Required work: Transcribe the data that follows without changing a word, and omit the pictures.
Data section below:
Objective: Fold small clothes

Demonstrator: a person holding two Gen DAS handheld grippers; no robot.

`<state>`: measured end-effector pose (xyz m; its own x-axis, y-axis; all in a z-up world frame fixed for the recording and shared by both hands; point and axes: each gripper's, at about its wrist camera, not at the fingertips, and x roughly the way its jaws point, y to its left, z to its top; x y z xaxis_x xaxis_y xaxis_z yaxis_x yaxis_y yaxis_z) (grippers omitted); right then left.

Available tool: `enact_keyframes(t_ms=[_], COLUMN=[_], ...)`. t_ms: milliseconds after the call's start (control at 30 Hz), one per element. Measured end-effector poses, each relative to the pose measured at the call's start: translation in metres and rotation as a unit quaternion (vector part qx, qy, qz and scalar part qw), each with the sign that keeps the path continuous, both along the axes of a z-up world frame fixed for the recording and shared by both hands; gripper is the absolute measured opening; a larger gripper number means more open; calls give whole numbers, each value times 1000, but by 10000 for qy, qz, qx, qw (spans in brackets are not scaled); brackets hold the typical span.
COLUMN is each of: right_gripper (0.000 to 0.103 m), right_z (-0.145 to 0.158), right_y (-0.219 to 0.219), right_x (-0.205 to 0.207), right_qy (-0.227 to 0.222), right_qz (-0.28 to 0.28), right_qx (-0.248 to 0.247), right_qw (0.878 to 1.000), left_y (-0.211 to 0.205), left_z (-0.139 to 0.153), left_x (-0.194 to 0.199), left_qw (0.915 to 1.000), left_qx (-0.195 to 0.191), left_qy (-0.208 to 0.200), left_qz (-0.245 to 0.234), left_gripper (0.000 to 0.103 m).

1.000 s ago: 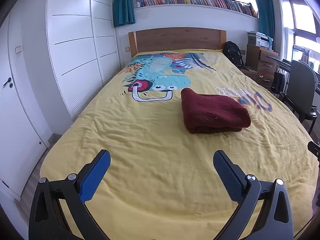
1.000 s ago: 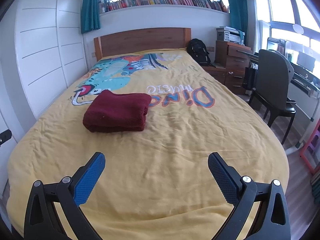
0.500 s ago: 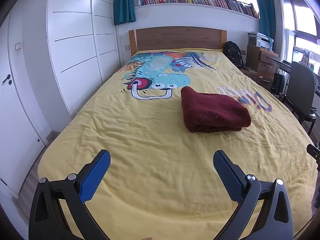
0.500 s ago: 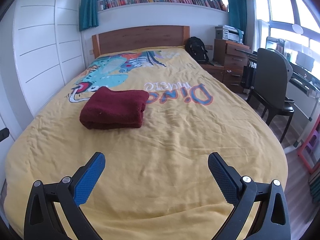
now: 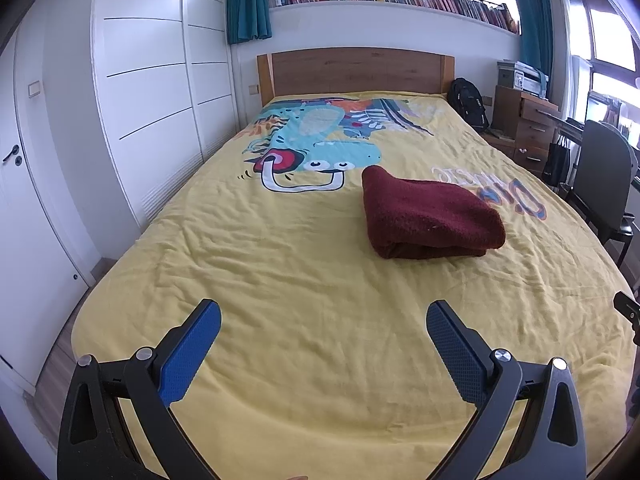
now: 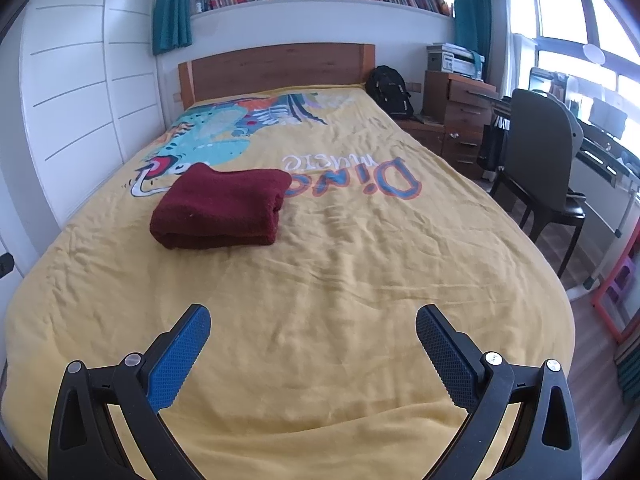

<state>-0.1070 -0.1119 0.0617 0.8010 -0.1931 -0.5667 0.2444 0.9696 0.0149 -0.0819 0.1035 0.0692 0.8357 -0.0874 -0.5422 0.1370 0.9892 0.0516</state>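
A dark red garment (image 5: 428,216) lies folded into a thick rectangle in the middle of the yellow bedspread (image 5: 280,280); the right wrist view shows the garment (image 6: 222,208) to the left of centre. My left gripper (image 5: 323,312) hangs open over the foot of the bed, well short of the garment, with nothing between its blue pads. My right gripper (image 6: 313,316) is open too, empty, over the foot of the bed and to the right of the garment.
White wardrobe doors (image 5: 152,92) run along the bed's left side. A wooden headboard (image 5: 356,70) stands at the far end. To the right are a black backpack (image 6: 390,90), a wooden drawer unit (image 6: 460,120), a dark chair (image 6: 540,168) and a desk.
Both grippers have drawn back slightly and shifted, so the garment sits a little lower and further left in the right wrist view. The garment itself has not moved. Both grippers stay open.
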Motion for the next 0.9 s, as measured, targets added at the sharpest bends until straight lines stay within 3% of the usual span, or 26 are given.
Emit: enact_keyframes(t_ms=[900], right_gripper=[103], right_z=[-14], right_y=[-12], right_x=[5], right_qy=[137], right_qz=[-136], right_qx=[68], right_qw=[9998], left_y=[-8], left_z=[-16], left_x=[7], left_qw=[9998], left_qx=[41], left_qy=[178], left_qz=[-17], left_gripper=[102])
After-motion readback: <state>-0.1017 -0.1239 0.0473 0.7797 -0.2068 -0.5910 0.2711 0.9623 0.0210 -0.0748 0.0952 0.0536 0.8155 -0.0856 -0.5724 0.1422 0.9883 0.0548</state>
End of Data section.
Output for this task:
Objective: Fold small clothes

Demonstrator: a person holding two Gen DAS handheld grippers; no robot.

`<state>`: measured end-effector pose (xyz m; its own x-axis, y-axis; all in a z-up world frame fixed for the recording and shared by both hands; point and axes: each gripper's, at about its wrist camera, not at the fingertips, and x roughly the way its jaws point, y to its left, z to its top; x y z xaxis_x xaxis_y xaxis_z yaxis_x yaxis_y yaxis_z) (grippers omitted); right then left.

Available tool: `enact_keyframes(t_ms=[_], COLUMN=[_], ...)`. t_ms: milliseconds after the call's start (control at 30 Hz), one per element. Measured end-effector poses, each relative to the pose measured at the call's start: translation in metres and rotation as a unit quaternion (vector part qx, qy, qz and scalar part qw), each with the sign that keeps the path continuous, both along the axes of a z-up world frame fixed for the recording and shared by both hands; gripper is the absolute measured opening; a larger gripper number means more open; calls give whole numbers, each value times 1000, but by 10000 for qy, qz, qx, qw (spans in brackets are not scaled); brackets hold the typical span.
COLUMN is each of: right_gripper (0.000 to 0.103 m), right_z (-0.145 to 0.158), right_y (-0.219 to 0.219), right_x (-0.205 to 0.207), right_qy (-0.227 to 0.222), right_qz (-0.28 to 0.28), right_qx (-0.248 to 0.247), right_qw (0.878 to 1.000), left_y (-0.211 to 0.205), left_z (-0.139 to 0.153), left_x (-0.194 to 0.199), left_qw (0.915 to 1.000), left_qx (-0.195 to 0.191), left_qy (-0.208 to 0.200), left_qz (-0.245 to 0.234), left_gripper (0.000 to 0.103 m).

1.000 s ago: 
1.000 s ago: 
0.500 s ago: 
0.500 s ago: 
now: 
now: 

<state>-0.1070 -0.1119 0.0617 0.8010 -0.1931 -0.5667 0.2444 0.9696 0.0149 -0.0819 0.1035 0.0692 0.8357 -0.0874 -0.5422 0.1370 0.9892 0.0516</state>
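A dark red garment (image 5: 428,216) lies folded into a thick rectangle in the middle of the yellow bedspread (image 5: 280,280); the right wrist view shows the garment (image 6: 222,208) to the left of centre. My left gripper (image 5: 323,312) hangs open over the foot of the bed, well short of the garment, with nothing between its blue pads. My right gripper (image 6: 313,316) is open too, empty, over the foot of the bed and to the right of the garment.
White wardrobe doors (image 5: 152,92) run along the bed's left side. A wooden headboard (image 5: 356,70) stands at the far end. To the right are a black backpack (image 6: 390,90), a wooden drawer unit (image 6: 460,120), a dark chair (image 6: 540,168) and a desk.
Both grippers have drawn back slightly and shifted, so the garment sits a little lower and further left in the right wrist view. The garment itself has not moved. Both grippers stay open.
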Motion for the next 0.9 s, as measured, targets added at the sharpest bends until straight lines stay within 3% of the usual span, or 26 are given.
Emit: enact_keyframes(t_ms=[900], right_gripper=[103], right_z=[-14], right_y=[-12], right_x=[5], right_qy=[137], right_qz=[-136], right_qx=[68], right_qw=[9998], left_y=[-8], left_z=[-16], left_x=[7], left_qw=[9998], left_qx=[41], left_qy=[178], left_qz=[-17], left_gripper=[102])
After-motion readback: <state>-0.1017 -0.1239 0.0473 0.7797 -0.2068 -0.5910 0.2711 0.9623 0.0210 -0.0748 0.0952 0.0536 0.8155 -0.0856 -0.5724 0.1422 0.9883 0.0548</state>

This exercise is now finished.